- _Task requirements_
When you reach the line containing "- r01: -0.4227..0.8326" in the data below, reproduce it and every line that follows, exactly and without additions.

- _Source material_

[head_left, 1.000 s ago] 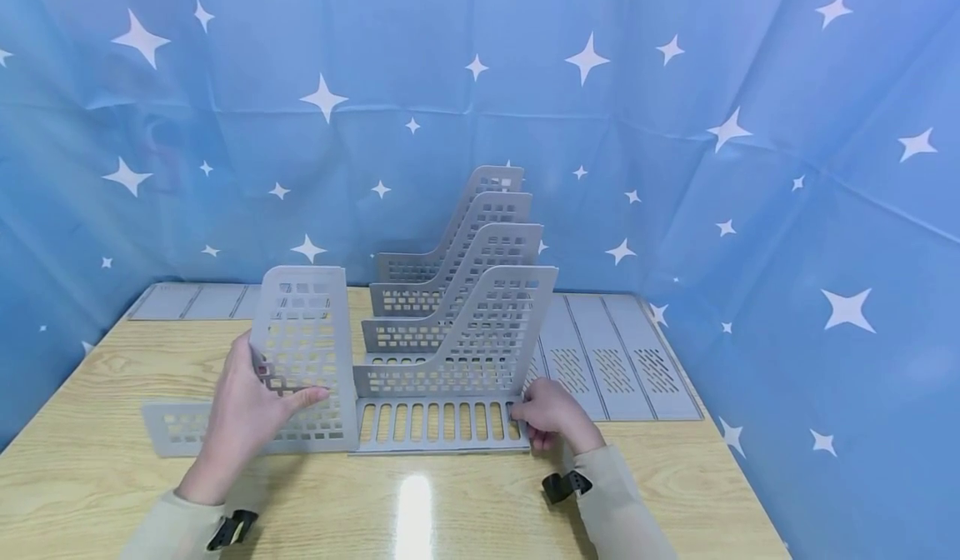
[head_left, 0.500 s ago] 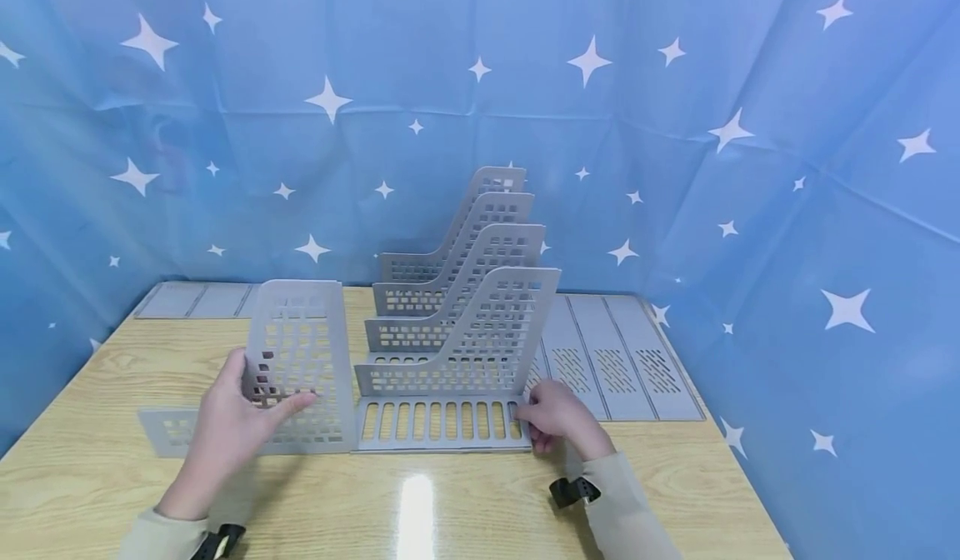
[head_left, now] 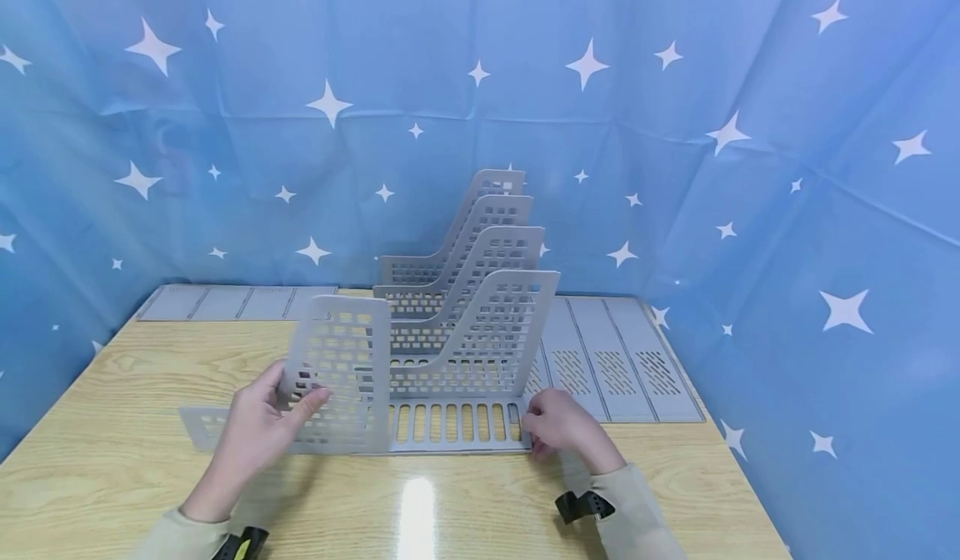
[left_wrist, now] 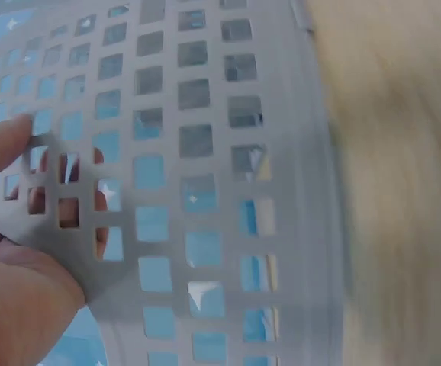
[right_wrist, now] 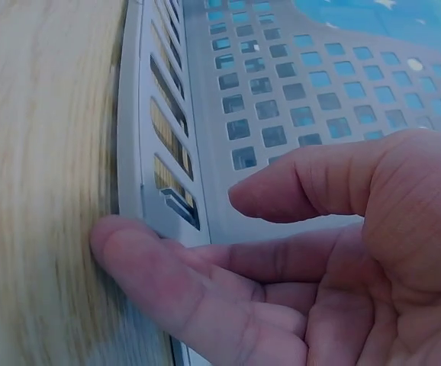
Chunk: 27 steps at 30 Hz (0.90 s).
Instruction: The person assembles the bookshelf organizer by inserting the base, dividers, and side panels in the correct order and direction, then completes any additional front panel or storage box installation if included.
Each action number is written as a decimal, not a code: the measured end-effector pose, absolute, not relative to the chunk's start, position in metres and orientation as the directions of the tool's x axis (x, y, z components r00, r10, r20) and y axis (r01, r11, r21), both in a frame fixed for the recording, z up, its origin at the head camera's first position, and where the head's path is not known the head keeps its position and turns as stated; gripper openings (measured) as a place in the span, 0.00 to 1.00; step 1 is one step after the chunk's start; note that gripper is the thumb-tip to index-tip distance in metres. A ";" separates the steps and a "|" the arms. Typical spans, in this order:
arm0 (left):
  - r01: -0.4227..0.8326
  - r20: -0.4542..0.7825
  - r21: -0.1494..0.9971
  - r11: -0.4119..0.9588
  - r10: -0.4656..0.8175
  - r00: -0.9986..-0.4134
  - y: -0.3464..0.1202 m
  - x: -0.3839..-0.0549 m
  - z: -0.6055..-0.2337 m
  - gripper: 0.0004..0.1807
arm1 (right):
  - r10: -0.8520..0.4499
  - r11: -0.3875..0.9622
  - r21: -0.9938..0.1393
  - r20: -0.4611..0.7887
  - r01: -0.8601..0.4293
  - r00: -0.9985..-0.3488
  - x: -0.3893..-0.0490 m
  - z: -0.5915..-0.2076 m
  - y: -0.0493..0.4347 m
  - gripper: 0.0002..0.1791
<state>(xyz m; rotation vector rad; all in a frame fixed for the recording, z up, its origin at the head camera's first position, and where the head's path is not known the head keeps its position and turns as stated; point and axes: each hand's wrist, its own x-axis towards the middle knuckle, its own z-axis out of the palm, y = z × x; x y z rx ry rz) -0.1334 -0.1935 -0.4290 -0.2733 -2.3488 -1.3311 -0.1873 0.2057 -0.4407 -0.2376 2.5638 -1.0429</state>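
Note:
A grey file rack [head_left: 542, 314] stands mid-table, with several perforated upright dividers along a slotted base [head_left: 465, 449]. My left hand [head_left: 251, 431] grips a loose perforated divider panel [head_left: 381, 377] by its edge, thumb on the near face. Held upright, the panel covers the left part of the rack's front slots; a low arm of it sticks out to the left. In the left wrist view, fingers show through the panel's [left_wrist: 304, 191] holes. My right hand [head_left: 566, 427] is at the base's front right corner. In the right wrist view its fingers touch that corner, while the thumb stands apart.
Flat grey panels [head_left: 225, 302] lie at the table's back left. More flat panels with slanted slots [head_left: 622, 402] lie right of the rack. A blue star-patterned curtain [head_left: 225, 152] hangs behind the wooden table [head_left: 337, 510].
My left hand has lowered the panel a little, then moved it right, over the rack's front left part. My right hand stays at the base corner, its thumb now off the slot.

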 end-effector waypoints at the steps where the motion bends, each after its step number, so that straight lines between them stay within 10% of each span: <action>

- _Answer to this task_
  - r01: -0.4227..0.8326
  - r20: -0.4542..0.7825
  - r21: -0.1494..0.9971
  - r11: -0.4119..0.9588
  - r10: -0.4656..0.8175
  - r00: -0.9986..-0.4134
  - y: -0.3464..0.1202 m
  - x: -0.3839..-0.0549 m
  - z: -0.6055..-0.2337 m
  - gripper: 0.0004..0.1807
arm1 (right):
  - r10: -0.8520..0.4499
  - r11: -0.3875..0.9622
  - r21: -0.9938..0.1393
  - r20: -0.4611..0.7887
  - r01: -0.8601..0.4293
  - r00: -0.9985..-0.3488
  - x: -0.3893..-0.0490 m
  - z: -0.5915..-0.2076 m
  - y: -0.0493..0.4347 m
  - gripper: 0.0002..0.1791
<state>(xyz m; rotation vector rad; all in a frame fixed for the recording, z up, its origin at the head camera's first position, and where the head's path is not known the head keeps its position and turns as stated; point and axes: each hand's wrist, its own x-axis towards the middle knuckle, its own z-axis out of the palm, y = z × x; x y z rx ry rz) -0.1334 -0.1935 -0.4290 -0.2733 -2.3488 -1.3311 -0.1873 0.2057 -0.4407 -0.2376 2.5638 -1.0429</state>
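Note:
A grey file rack [head_left: 542, 314] stands mid-table, with several perforated upright dividers along a slotted base [head_left: 465, 449]. My left hand [head_left: 251, 431] grips a loose perforated divider panel [head_left: 381, 377] by its edge, thumb on the near face. Held upright, the panel covers the left part of the rack's front slots; a low arm of it sticks out to the left. In the left wrist view, fingers show through the panel's [left_wrist: 304, 191] holes. My right hand [head_left: 566, 427] is at the base's front right corner. In the right wrist view its fingers touch that corner, while the thumb stands apart.
Flat grey panels [head_left: 225, 302] lie at the table's back left. More flat panels with slanted slots [head_left: 622, 402] lie right of the rack. A blue star-patterned curtain [head_left: 225, 152] hangs behind the wooden table [head_left: 337, 510].
My left hand has lowered the panel a little, then moved it right, over the rack's front left part. My right hand stays at the base corner, its thumb now off the slot.
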
 end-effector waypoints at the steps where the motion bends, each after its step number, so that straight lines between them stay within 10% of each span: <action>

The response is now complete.